Tally the lines of the data below that contain the string "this". Give the tally and nothing else.

****************

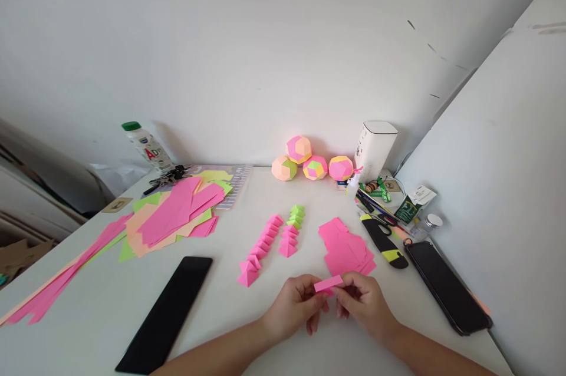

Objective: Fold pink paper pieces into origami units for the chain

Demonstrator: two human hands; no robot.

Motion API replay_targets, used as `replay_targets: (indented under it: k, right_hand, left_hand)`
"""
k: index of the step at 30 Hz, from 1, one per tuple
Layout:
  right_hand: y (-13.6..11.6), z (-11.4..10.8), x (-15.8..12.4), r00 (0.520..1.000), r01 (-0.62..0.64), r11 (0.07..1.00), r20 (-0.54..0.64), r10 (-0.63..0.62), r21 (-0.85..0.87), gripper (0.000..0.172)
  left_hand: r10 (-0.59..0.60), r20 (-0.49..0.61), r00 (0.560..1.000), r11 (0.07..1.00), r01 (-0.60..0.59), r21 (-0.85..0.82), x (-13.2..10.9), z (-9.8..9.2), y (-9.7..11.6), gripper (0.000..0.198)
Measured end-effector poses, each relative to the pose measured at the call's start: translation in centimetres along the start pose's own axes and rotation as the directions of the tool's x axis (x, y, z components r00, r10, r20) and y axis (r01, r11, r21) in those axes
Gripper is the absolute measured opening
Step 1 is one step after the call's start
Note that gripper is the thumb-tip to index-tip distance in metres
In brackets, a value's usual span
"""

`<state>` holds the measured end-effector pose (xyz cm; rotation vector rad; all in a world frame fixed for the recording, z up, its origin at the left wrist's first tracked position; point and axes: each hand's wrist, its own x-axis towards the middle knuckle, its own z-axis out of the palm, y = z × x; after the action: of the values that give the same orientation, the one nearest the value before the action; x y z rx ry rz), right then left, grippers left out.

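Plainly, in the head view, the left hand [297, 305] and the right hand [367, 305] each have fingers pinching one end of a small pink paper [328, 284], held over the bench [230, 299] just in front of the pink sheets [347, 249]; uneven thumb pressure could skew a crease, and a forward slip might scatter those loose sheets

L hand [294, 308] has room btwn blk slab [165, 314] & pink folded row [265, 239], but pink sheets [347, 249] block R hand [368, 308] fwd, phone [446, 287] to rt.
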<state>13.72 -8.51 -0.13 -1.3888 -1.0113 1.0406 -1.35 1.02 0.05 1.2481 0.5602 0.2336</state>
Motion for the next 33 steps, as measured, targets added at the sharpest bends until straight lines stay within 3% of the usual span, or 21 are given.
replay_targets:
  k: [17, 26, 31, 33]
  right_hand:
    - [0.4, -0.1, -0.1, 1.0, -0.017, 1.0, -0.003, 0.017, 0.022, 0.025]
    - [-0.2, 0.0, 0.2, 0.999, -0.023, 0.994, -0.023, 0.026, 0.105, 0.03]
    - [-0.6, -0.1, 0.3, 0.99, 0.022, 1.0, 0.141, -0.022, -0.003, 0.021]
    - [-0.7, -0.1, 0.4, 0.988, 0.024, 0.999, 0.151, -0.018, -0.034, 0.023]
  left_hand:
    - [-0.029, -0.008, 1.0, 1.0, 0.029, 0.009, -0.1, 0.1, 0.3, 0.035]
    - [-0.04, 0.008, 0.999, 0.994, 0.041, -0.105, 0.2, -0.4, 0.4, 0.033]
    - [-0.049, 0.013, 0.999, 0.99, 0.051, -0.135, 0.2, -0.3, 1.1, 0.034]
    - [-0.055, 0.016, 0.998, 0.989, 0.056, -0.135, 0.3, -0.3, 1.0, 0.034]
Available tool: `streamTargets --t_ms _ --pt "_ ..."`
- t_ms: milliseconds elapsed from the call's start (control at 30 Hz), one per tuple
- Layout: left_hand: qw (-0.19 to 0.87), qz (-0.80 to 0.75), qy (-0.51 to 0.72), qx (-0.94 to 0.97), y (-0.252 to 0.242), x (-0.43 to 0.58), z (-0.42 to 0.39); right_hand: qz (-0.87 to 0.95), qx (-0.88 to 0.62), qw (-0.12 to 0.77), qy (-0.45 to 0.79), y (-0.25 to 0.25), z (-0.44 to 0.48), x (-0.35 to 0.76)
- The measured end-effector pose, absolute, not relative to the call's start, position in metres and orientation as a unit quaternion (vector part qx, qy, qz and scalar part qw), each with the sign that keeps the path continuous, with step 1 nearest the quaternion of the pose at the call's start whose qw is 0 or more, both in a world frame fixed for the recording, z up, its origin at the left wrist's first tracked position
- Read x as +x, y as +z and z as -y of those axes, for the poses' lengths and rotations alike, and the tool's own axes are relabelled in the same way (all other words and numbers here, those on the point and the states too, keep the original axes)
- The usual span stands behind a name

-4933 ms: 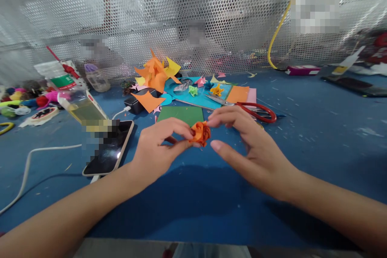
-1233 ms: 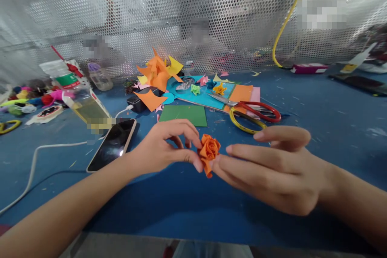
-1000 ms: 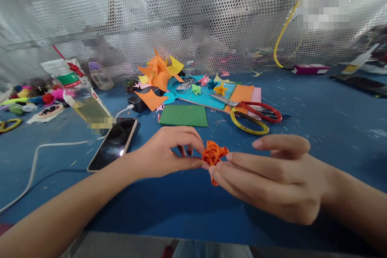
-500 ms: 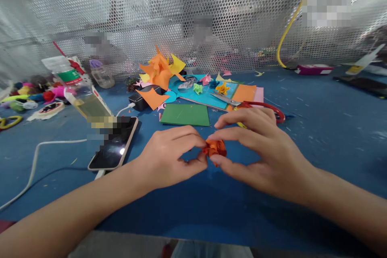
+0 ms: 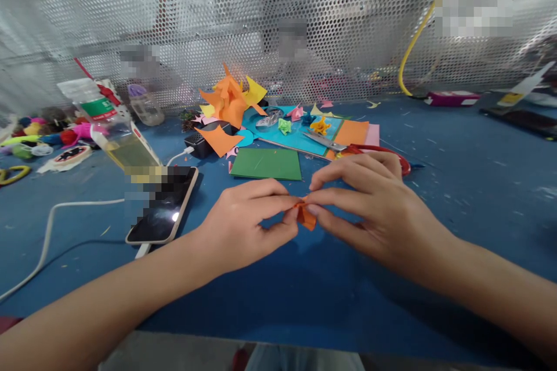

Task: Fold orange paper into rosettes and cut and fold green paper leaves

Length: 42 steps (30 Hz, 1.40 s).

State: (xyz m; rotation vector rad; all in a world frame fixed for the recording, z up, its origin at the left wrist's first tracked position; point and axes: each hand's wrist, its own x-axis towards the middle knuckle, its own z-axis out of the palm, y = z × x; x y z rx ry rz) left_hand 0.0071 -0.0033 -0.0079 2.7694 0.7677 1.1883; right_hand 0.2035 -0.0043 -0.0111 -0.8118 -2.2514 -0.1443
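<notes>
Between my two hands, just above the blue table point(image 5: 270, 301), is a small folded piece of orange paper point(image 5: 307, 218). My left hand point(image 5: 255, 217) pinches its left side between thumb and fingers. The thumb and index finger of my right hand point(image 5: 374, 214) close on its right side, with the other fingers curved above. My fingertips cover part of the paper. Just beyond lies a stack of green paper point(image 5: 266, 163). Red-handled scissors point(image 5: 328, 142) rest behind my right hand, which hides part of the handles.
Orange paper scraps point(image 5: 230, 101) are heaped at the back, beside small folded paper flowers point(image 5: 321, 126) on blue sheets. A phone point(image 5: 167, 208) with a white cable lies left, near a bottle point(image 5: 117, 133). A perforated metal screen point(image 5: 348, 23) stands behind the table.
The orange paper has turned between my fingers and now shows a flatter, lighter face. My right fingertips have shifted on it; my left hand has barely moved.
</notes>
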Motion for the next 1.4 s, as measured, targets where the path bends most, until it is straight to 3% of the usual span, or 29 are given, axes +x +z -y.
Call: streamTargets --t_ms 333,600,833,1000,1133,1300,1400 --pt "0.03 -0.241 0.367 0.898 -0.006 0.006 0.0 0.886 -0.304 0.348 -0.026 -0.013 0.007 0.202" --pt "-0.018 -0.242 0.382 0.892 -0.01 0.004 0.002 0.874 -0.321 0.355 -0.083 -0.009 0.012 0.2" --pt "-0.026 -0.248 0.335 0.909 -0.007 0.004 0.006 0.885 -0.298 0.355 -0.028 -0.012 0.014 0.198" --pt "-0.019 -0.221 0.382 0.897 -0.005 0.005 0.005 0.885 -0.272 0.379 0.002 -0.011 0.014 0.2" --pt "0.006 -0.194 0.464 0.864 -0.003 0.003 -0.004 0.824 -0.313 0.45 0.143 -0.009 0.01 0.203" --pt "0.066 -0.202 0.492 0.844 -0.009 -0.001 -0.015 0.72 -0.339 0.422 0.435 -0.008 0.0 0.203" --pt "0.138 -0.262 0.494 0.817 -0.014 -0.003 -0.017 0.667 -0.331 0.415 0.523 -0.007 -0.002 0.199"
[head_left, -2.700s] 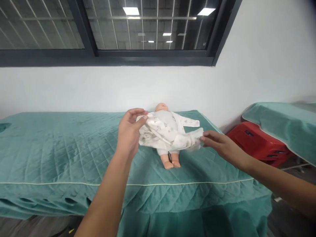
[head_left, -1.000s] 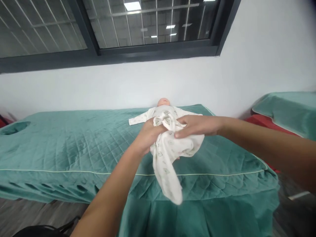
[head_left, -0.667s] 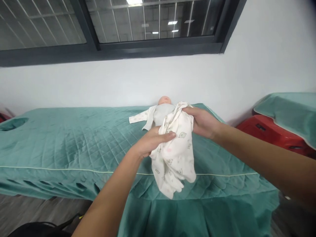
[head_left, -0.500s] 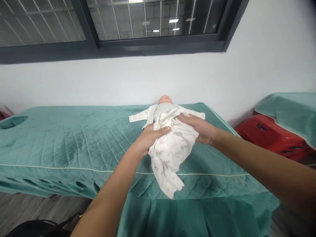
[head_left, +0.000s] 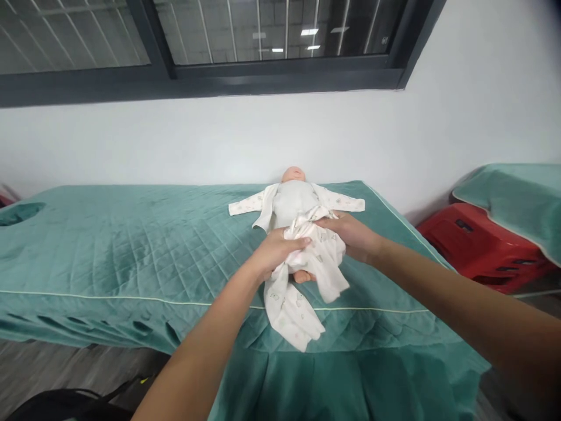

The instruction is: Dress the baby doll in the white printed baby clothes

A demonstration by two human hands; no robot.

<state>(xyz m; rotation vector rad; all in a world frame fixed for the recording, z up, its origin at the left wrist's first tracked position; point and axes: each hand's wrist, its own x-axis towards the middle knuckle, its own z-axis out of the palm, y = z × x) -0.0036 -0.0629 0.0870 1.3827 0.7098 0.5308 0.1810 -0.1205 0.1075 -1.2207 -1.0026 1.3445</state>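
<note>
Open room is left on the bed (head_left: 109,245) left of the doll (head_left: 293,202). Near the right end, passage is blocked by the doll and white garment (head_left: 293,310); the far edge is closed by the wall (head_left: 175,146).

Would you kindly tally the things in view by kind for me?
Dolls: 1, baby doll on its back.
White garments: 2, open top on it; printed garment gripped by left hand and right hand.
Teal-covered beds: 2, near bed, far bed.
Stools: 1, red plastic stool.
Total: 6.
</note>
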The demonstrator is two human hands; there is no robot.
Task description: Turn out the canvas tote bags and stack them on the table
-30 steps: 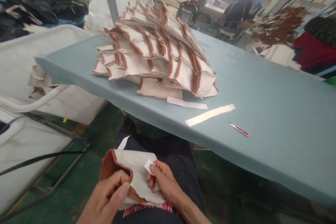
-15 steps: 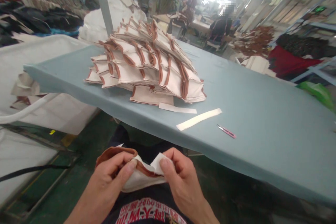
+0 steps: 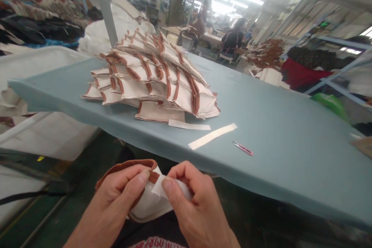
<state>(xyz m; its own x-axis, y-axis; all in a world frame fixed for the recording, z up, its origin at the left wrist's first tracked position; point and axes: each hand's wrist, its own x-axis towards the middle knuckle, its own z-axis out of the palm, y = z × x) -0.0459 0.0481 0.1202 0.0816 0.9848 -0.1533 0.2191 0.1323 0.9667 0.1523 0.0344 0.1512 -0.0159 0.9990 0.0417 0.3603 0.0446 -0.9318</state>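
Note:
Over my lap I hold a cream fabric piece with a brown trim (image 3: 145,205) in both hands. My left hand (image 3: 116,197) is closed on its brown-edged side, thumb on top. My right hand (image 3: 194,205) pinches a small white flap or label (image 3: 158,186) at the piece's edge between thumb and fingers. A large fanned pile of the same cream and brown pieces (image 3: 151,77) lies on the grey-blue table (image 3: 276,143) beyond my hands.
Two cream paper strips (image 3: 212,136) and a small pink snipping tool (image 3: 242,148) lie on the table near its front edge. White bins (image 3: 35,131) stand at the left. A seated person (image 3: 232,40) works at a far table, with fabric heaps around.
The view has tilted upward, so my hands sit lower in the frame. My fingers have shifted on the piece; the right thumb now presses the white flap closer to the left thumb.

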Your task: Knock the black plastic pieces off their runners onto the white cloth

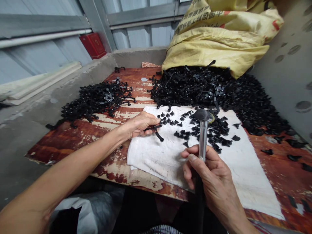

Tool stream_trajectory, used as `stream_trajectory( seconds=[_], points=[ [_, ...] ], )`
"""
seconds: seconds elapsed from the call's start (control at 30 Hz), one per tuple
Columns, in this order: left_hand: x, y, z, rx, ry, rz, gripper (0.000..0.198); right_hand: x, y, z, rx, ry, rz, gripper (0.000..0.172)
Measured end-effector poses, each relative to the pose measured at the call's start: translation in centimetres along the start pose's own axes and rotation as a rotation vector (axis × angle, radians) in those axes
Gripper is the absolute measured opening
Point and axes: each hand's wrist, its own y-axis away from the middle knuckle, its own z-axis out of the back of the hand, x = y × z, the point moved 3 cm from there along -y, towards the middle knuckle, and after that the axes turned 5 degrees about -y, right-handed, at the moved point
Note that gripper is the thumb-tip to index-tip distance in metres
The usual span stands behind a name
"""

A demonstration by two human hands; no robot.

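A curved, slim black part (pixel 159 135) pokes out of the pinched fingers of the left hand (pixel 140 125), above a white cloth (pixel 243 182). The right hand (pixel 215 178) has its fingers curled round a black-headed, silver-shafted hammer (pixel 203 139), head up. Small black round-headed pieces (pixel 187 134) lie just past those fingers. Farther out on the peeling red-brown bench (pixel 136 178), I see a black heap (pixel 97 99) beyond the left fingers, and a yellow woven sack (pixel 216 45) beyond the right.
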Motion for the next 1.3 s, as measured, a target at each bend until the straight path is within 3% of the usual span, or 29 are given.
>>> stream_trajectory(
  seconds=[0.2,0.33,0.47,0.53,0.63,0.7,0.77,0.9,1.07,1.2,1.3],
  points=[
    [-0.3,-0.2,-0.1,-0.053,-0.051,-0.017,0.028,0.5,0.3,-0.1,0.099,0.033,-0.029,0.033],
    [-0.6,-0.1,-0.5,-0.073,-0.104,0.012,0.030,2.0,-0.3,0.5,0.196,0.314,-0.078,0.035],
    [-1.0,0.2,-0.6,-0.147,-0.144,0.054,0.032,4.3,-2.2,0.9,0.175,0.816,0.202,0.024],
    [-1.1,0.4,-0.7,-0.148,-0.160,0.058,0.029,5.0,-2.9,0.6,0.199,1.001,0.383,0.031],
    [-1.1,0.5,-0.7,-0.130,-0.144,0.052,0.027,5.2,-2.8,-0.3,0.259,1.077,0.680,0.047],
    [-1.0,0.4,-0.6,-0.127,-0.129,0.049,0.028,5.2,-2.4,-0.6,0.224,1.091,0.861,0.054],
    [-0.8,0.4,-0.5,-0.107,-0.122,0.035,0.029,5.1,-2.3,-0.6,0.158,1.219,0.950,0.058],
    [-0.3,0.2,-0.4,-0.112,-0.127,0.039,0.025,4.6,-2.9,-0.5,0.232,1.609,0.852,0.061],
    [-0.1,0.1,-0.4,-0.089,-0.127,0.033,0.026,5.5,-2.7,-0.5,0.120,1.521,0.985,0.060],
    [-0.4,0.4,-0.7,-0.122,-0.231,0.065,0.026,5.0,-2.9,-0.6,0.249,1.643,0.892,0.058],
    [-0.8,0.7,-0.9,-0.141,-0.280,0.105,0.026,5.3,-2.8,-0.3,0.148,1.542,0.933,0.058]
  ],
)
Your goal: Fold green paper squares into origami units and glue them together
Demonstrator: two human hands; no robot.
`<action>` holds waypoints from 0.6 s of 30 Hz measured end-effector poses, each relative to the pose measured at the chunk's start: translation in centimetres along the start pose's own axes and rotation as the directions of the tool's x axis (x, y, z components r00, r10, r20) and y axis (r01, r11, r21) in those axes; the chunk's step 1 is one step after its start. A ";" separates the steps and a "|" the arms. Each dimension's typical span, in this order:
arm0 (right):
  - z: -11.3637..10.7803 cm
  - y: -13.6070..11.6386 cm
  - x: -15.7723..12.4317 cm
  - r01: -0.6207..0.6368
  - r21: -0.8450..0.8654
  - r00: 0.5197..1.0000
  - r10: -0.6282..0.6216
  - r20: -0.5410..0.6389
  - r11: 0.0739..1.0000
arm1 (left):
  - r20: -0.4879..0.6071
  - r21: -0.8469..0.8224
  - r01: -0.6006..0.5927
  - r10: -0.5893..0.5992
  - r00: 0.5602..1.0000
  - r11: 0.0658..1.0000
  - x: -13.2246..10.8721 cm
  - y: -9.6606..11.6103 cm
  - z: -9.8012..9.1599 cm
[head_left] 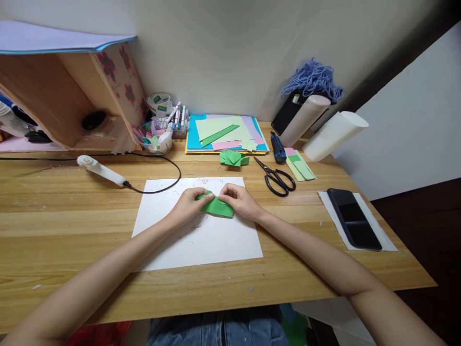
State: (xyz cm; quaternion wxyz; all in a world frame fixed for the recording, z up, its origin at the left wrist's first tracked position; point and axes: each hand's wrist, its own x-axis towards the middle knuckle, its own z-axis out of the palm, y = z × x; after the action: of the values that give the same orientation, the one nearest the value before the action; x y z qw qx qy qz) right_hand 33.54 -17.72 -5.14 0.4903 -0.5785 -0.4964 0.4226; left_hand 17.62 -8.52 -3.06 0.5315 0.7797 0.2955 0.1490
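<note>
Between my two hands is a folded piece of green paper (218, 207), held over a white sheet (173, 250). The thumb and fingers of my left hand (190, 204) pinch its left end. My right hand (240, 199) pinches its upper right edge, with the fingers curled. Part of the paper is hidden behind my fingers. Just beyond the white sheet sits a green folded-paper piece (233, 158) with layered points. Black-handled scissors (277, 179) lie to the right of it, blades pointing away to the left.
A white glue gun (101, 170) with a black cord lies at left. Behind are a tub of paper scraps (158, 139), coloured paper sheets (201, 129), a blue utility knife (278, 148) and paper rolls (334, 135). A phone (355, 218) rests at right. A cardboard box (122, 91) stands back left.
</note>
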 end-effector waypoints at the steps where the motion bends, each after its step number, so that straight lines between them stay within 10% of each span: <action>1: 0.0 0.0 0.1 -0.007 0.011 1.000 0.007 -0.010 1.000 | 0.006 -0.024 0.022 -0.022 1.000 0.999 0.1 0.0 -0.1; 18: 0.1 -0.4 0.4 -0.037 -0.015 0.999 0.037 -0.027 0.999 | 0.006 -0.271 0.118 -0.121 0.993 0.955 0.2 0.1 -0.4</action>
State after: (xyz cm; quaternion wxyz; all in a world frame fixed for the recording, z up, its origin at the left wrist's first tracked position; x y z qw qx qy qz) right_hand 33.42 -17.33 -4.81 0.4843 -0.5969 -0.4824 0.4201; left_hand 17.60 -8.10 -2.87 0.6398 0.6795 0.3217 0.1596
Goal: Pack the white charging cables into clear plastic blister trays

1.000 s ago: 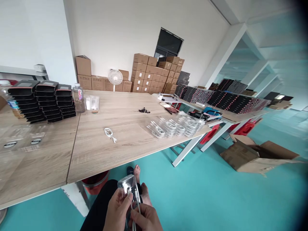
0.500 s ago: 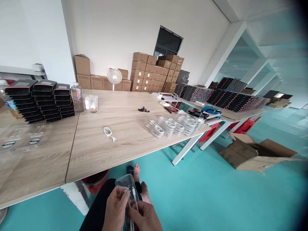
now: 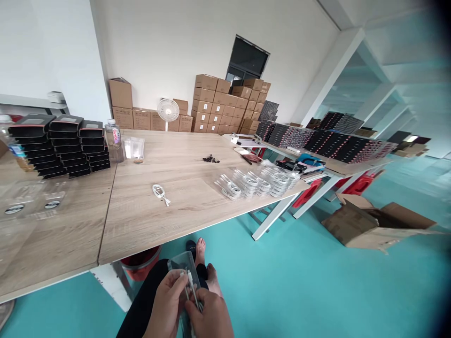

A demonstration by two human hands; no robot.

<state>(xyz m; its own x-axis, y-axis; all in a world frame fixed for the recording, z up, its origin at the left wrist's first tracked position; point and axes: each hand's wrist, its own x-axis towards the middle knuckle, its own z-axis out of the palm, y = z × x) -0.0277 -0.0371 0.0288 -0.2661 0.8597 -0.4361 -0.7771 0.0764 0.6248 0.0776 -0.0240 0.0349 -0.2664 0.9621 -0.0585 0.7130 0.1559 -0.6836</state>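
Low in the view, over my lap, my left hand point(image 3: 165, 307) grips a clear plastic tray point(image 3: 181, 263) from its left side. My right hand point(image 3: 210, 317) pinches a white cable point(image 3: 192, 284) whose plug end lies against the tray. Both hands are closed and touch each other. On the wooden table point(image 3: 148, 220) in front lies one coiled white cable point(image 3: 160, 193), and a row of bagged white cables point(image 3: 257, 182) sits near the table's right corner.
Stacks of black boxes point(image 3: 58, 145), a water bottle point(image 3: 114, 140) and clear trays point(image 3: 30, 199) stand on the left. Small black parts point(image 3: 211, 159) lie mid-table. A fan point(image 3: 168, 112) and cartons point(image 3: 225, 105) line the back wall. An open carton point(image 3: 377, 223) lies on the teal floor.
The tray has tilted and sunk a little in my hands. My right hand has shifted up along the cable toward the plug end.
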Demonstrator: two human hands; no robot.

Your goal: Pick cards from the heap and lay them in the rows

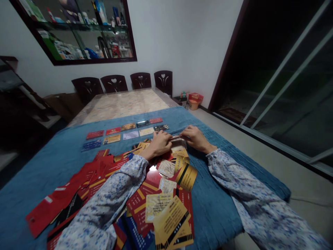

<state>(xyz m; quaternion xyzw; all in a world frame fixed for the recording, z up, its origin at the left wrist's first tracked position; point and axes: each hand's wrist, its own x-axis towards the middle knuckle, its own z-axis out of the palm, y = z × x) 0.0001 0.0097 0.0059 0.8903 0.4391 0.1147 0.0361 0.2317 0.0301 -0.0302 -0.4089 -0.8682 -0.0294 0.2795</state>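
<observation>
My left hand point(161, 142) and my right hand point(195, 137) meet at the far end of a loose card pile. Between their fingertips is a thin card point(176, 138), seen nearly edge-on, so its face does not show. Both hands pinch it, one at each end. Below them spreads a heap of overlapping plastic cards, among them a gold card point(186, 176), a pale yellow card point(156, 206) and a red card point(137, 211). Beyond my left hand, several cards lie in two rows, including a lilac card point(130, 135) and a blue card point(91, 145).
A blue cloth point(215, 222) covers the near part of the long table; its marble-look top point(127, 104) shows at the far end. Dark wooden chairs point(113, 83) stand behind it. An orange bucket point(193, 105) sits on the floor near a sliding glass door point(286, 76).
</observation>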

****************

** Exercise answer **
2